La fusione nucleare fu riconosciuta come una potenziale fonte di energia quasi subito dopo la fissione. In una riunione di debriefing del Progetto Manhattan alla fine del 1945, il fisico italiano Enrico Fermi, che guidò il progetto per costruire il primo reattore a fissione a Chicago durante la seconda guerra mondiale, immaginò reattori a fusione per la produzione di energia. Gli scienziati hanno scoperto come liberare l’energia di fusione pochi anni dopo, ma solo nelle esplosioni incontrollate di bombe all’idrogeno simili ad Armageddon. Una volta che avessimo imparato come condurre il processo in modo controllato e duraturo, avevano previsto alcuni scienziati, l’elettricità sarebbe diventata “troppo economica per essere misurata”.

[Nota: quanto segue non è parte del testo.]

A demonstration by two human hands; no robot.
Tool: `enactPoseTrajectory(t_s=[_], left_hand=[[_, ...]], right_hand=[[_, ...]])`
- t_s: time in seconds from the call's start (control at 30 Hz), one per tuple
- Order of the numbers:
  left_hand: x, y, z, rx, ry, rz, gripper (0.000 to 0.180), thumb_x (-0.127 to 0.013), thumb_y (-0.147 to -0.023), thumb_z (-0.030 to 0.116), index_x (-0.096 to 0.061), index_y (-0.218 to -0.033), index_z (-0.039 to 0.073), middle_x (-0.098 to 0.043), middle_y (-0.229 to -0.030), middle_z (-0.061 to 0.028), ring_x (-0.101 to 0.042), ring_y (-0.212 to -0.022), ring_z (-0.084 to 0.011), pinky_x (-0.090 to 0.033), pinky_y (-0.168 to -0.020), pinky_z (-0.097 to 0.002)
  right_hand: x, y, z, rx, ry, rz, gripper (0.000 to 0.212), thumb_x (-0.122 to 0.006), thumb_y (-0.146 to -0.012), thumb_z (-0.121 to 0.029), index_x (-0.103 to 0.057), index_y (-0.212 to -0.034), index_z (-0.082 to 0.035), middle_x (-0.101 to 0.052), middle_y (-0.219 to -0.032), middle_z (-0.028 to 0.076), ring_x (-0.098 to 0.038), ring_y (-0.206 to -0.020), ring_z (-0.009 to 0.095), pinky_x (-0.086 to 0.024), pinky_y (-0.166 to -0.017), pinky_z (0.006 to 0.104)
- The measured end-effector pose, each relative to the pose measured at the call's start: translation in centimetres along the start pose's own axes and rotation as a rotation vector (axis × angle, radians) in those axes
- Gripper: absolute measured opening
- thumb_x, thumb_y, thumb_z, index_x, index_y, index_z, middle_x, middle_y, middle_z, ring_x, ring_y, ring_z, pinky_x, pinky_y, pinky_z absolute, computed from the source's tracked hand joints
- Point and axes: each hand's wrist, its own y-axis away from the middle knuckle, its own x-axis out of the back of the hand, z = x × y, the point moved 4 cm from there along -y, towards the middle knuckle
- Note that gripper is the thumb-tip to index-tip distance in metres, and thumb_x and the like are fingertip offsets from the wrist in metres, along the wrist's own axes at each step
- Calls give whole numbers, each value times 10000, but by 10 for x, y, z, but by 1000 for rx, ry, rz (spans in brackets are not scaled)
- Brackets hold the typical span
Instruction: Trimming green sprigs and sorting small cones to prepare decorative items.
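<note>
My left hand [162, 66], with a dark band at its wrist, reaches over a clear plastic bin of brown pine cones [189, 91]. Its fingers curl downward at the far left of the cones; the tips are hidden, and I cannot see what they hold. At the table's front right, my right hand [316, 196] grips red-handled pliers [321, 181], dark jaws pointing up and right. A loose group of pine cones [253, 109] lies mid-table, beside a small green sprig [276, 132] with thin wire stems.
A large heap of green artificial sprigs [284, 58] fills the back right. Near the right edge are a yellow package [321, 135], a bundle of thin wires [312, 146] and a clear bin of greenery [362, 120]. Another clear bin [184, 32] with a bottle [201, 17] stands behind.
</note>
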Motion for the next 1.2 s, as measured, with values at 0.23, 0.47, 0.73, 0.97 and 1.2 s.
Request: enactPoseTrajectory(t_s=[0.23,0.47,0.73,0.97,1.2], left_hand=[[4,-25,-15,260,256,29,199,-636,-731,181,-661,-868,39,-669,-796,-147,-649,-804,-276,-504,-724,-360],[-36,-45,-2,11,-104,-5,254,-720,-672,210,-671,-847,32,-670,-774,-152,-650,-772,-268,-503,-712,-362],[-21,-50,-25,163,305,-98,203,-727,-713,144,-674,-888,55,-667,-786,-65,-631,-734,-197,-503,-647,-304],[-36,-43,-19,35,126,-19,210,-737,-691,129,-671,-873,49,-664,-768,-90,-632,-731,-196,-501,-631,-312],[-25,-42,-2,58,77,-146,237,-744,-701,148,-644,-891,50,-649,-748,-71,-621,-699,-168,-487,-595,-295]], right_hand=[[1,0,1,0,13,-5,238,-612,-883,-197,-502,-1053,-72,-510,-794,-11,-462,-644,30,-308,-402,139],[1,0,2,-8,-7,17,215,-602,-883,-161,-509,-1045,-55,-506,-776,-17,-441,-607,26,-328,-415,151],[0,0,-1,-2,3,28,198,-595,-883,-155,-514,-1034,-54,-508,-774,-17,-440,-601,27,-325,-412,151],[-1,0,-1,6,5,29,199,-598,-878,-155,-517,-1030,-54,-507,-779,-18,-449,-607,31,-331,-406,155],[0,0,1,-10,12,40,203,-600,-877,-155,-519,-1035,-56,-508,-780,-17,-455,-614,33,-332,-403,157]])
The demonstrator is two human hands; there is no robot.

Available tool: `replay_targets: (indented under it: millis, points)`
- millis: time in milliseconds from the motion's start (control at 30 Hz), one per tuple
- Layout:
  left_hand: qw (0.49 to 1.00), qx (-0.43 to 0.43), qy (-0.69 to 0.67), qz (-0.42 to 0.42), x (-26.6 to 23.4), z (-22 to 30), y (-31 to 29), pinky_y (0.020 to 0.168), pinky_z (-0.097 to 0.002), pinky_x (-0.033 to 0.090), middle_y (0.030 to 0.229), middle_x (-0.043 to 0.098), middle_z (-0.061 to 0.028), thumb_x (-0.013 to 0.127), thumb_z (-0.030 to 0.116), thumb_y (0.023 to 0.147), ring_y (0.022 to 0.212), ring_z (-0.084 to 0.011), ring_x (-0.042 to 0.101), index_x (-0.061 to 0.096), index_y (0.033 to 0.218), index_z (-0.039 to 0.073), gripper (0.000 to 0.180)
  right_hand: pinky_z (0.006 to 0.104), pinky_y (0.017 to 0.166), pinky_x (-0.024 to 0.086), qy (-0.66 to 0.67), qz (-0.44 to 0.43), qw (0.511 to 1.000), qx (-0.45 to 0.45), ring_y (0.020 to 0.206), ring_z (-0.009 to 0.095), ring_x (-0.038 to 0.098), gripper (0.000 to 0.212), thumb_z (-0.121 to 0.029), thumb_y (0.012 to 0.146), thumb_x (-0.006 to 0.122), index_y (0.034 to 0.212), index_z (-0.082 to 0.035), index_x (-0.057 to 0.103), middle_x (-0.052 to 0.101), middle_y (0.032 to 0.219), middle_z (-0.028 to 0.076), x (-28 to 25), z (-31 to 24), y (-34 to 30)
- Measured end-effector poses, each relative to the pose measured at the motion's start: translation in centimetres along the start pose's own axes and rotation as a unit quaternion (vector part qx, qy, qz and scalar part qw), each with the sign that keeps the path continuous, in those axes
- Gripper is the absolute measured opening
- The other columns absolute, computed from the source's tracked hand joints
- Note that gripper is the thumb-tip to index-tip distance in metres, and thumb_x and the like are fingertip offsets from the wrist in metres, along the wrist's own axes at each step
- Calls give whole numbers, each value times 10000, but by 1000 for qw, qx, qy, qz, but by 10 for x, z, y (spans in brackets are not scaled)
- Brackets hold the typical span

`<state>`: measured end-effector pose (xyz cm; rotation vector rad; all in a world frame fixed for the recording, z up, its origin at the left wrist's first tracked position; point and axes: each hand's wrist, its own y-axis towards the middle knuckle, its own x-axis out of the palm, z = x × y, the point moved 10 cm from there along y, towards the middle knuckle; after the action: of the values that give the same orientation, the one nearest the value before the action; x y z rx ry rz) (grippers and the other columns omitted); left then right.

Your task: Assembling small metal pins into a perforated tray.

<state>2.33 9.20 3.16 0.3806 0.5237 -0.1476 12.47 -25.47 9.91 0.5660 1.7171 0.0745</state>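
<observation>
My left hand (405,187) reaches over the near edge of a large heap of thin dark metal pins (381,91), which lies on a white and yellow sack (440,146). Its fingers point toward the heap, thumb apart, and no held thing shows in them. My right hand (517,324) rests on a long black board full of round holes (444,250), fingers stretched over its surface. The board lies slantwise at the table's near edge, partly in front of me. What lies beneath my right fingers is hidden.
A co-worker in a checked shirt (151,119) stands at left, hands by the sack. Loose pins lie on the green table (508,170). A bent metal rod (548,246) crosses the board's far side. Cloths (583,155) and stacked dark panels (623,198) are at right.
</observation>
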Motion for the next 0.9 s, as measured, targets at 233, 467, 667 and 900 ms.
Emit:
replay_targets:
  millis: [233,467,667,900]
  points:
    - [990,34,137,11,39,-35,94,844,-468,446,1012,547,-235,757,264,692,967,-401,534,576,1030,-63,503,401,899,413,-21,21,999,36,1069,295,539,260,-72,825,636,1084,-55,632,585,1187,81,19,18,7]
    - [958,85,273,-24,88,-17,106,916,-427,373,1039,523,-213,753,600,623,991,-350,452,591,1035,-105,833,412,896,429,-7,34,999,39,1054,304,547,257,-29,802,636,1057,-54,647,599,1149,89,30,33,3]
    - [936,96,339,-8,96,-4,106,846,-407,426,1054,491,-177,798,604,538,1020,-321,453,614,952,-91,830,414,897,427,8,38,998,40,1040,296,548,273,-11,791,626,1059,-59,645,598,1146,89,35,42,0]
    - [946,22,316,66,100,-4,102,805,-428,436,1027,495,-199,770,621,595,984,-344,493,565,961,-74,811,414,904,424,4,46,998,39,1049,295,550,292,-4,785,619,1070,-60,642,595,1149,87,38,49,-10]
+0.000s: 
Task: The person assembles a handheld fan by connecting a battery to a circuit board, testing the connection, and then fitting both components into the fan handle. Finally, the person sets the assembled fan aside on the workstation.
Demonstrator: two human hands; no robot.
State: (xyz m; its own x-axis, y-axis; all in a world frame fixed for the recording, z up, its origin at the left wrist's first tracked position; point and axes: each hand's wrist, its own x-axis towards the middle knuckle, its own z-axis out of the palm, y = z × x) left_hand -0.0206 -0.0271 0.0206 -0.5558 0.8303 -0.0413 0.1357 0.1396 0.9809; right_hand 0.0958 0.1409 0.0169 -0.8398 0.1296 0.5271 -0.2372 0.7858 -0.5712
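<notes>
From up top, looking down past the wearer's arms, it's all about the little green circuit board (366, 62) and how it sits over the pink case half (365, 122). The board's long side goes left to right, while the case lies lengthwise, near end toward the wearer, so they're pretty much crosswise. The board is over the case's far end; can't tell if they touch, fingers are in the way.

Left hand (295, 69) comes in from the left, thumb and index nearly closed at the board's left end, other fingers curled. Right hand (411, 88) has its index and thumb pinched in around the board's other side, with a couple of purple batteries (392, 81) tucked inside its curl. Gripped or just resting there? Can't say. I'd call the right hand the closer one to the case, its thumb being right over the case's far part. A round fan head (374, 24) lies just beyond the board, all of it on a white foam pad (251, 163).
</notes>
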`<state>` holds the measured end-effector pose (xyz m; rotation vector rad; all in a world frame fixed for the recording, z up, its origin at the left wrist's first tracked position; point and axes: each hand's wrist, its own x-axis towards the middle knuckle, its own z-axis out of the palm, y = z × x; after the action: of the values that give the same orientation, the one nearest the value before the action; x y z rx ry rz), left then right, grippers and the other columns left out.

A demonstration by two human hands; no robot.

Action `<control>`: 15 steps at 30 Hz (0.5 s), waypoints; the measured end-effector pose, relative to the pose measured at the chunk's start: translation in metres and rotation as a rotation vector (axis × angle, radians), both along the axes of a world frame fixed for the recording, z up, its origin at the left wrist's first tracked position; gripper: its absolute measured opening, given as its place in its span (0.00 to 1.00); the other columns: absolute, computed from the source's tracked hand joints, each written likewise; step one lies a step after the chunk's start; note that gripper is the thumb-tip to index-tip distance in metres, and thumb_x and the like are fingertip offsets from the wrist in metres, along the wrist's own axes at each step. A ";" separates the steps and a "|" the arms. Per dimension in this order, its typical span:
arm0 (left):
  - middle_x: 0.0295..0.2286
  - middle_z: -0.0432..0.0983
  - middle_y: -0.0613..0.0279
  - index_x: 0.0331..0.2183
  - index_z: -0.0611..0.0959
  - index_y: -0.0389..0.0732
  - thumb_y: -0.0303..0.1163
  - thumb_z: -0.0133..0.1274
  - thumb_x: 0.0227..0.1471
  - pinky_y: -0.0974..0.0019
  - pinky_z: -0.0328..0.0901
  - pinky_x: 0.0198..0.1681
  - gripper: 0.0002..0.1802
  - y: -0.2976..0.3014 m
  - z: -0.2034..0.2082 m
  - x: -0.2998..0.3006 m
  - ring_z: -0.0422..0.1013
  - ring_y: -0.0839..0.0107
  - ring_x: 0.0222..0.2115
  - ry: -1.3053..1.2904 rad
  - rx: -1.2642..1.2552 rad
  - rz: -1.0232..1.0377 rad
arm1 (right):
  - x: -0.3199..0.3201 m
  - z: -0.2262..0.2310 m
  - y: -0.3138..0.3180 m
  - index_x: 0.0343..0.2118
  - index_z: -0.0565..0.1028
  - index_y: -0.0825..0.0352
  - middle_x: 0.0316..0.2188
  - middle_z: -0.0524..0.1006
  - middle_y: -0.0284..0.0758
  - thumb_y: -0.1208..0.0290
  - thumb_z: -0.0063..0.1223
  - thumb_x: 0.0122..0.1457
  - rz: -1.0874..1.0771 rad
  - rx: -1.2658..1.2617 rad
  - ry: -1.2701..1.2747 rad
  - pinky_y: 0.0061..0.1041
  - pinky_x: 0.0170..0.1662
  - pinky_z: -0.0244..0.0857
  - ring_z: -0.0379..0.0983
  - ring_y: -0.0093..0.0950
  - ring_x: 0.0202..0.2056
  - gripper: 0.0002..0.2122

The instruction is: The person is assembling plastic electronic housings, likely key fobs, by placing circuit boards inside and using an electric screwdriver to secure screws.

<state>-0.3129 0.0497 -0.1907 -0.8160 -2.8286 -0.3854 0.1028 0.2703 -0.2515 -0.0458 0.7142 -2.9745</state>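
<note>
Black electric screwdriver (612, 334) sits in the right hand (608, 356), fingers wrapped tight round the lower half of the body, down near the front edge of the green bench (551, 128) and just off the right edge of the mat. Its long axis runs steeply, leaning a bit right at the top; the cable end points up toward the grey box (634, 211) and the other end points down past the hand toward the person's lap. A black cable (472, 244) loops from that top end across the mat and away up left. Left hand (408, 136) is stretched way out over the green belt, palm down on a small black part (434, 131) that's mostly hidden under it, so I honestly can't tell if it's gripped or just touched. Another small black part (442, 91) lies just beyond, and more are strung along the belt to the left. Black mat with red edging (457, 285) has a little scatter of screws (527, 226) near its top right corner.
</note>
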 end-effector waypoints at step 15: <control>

Ma le sfide si sono rivelate molto più grandi del previsto. "È durissimo", dice Hurricane. "Fondamentalmente stiamo creando stelle sulla Terra." La fusione di due atomi di idrogeno per produrre elio è il processo principale che alimenta il sole e le altre stelle. Quando questi nuclei atomici leggeri si combinano, rilasciano un'enorme quantità di energia. Ma poiché questi nuclei hanno cariche elettriche positive, si respingono a vicenda, e sono necessarie pressioni e temperature enormi per superare la barriera elettrostatica e farli fondere. Se gli scienziati riuscissero a contenere il combustibile per la fusione – una miscela plasmatica di deuterio e trizio, due isotopi pesanti dell’idrogeno – l’energia rilasciata nella reazione potrebbe renderla autosufficiente. Ma come si fa a imbottigliare un plasma a una temperatura di circa 100 milioni di Kelvin, molte volte più calda del centro del sole?